Hollywood had worshipped at his altar, executives and stars alike bending the knee for a chance at his golden touch. To curry favor during one particularly cutthroat Oscar campaign, a certain award-winning actress had once quipped—half-jokingly, half-desperately—about getting his name tattooed on her genitals. The room laughed. The favor had been secured.

But Marvin knew the dark, inevitable future that awaited the Miramax titan. Weinstein would grow blinded by his own arrogance, intoxicated by decades of sycophantic praise from an industry that rewarded monsters as long as they delivered hits. He would begin to operate with reckless, sloppy impunity, forgetting the oldest unwritten law of the game.

The casting couch was as ancient as the studios themselves—one of the darkest, most universally understood rules of the Hollywood machinery. It was a transactional pit where glamour met raw flesh, where morality was bartered daily for screen time, residuals, and that elusive next big break. Directors, producers, agents—they all partook in some form. The real rule, the one that kept the machine humming for generations, was discretion. Keep your appetites behind closed doors. Draw the curtains, even if they're see-through. Maintain the glittering illusion of propriety for the red carpets, the magazine covers, and the gullible public who bought tickets and dreamed.

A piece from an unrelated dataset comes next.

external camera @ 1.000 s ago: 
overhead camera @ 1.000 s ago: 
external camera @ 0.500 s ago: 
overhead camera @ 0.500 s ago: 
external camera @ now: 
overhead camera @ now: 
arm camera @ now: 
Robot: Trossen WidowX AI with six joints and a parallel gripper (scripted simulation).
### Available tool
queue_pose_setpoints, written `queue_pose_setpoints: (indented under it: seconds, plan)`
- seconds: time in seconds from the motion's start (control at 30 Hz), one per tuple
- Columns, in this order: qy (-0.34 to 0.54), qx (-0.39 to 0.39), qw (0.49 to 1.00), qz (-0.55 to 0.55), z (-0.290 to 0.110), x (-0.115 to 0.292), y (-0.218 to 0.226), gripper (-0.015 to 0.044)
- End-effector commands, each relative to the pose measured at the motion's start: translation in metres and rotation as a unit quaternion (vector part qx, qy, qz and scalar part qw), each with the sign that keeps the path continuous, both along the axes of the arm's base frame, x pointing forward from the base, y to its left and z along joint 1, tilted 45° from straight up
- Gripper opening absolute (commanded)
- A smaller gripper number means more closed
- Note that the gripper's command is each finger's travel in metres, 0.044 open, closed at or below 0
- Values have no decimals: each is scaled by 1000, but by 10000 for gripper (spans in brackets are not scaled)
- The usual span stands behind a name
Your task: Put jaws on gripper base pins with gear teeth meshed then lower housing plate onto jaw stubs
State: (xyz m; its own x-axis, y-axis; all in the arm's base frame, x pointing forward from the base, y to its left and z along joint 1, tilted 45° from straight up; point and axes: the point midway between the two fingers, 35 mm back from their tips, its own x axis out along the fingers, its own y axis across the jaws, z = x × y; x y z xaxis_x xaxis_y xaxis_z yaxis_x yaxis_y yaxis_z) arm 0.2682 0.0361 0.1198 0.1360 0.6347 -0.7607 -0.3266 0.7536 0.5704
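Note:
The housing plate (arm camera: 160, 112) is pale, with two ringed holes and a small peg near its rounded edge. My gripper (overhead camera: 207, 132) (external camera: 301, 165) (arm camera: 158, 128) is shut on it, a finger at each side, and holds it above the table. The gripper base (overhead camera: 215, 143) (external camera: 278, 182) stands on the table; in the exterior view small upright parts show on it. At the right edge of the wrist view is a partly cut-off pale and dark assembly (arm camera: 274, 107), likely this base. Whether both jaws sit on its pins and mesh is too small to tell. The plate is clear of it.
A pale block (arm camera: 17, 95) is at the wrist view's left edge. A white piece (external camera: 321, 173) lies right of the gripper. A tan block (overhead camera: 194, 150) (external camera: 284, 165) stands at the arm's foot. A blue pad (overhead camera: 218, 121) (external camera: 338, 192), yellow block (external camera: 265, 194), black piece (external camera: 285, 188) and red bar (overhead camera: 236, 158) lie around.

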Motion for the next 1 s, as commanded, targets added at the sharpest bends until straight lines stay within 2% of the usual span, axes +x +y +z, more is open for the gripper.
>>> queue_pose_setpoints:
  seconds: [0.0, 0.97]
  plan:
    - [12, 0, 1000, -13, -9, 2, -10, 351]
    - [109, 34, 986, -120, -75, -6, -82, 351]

Weinstein forgot the rules of the shadows. He became an open, gluttonous beast. He wielded his power too overtly—summoning young actresses and models to hotel suites under the guise of "meetings," demanding massages that turned into assaults, screaming humiliations one moment and dangling lead roles the next.

He left trails: voice memos, settlements, rumors that grew too loud to ignore. The drugs flowed freely at his infamous parties—coke on mirrored trays in the Hamptons, pills to keep the willing pliable, the unwilling numb. And beneath it all, darker currents swirled: whispers of girls who weren't just aspiring stars not legal, or even much younger still. The kind whose parents had signed them into the machine as child prodigies, only for the "mentorship" to twist into something far more predatory.

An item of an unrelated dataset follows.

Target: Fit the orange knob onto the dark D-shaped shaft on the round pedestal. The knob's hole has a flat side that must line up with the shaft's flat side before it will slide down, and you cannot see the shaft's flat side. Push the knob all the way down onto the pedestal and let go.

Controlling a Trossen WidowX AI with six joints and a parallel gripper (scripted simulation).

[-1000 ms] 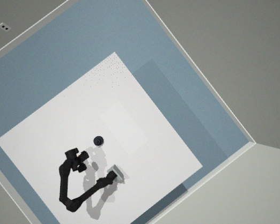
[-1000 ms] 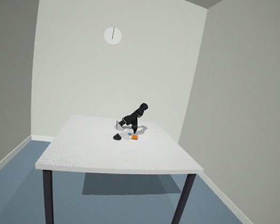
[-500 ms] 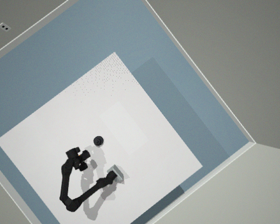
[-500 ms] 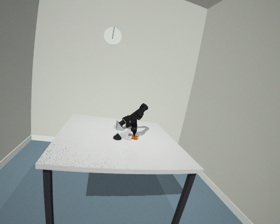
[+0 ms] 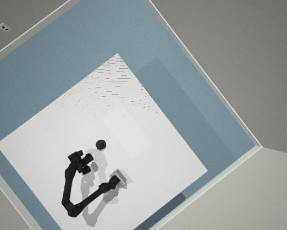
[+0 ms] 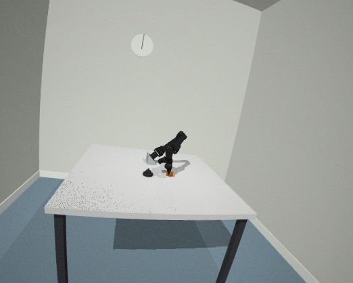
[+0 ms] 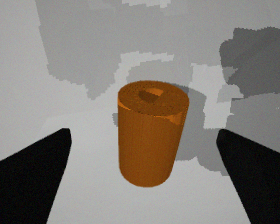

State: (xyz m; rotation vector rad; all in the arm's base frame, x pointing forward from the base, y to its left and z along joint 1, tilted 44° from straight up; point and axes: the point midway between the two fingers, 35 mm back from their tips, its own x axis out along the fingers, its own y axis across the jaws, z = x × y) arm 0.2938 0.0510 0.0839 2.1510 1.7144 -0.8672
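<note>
The orange knob [image 6: 170, 174] [image 7: 148, 140] lies on its side on the table. The wrist view shows its round end face, with the hole, toward the top of the picture. In the top view the arm hides nearly all of it. My gripper [image 6: 169, 171] [image 7: 147, 136] is open, with one finger on each side of the knob in the wrist view and a gap to each; nothing is held. The dark round pedestal [image 5: 101, 144] [image 6: 147, 173] with its upright shaft stands a short way from the knob. The shaft's flat side cannot be made out.
The arm's grey base block [image 5: 121, 177] [image 6: 150, 159] stands on the white table [image 5: 166, 154] [image 6: 198, 189], behind the pedestal in the exterior view. The arm bends over the table from there, and its shadows fall around the knob.
</note>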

Marvin's lips curved slightly as he reflected on it. The entertainment industry didn't stop at feature films. It was a global web of rot. In Los Angeles, the pipelines ran from child pageants to teen sitcoms on networks that churned out "family-friendly" stars while feeding them amphetamines to survive eighteen-hour shoots, just as they had done to Judy Garland decades earlier. Boy bands and girl groups in glossy studios faced "image consultants" who broke spirits and bodies alike.

K-pop factories in Seoul operated on militaristic schedules, with trainees as young as twelve facing sexualized training and silent endurance of abuses to debut. European arthouse circles hid their own elegant predators behind "artistic freedom." Private islands and yachts hosted the elite—echoes of Epstein's network, where Weinstein himself had once brushed against those circles, trading introductions and favors until even the monster found another too crude.

Corey Feldman had screamed it for years: pedophilia was Hollywood's number one problem, an open secret wrapped in NDAs and threats. Child actors like Drake Bell and others later exposed the grooming on kids' TV sets—coaches and crew who crossed lines while parents looked away for the paycheck. The "Quiet on Set" revelations were just the latest cracks in the facade.

Drugs and money kept the young compliant or quiet: uppers for energy, downers for sleep, all dispensed like candy by handlers who profited from broken dolls. Rehab cycles became PR spins. Suicides and overdoses were "tragic accidents." The public mourned for a week, then moved on to the next blockbuster.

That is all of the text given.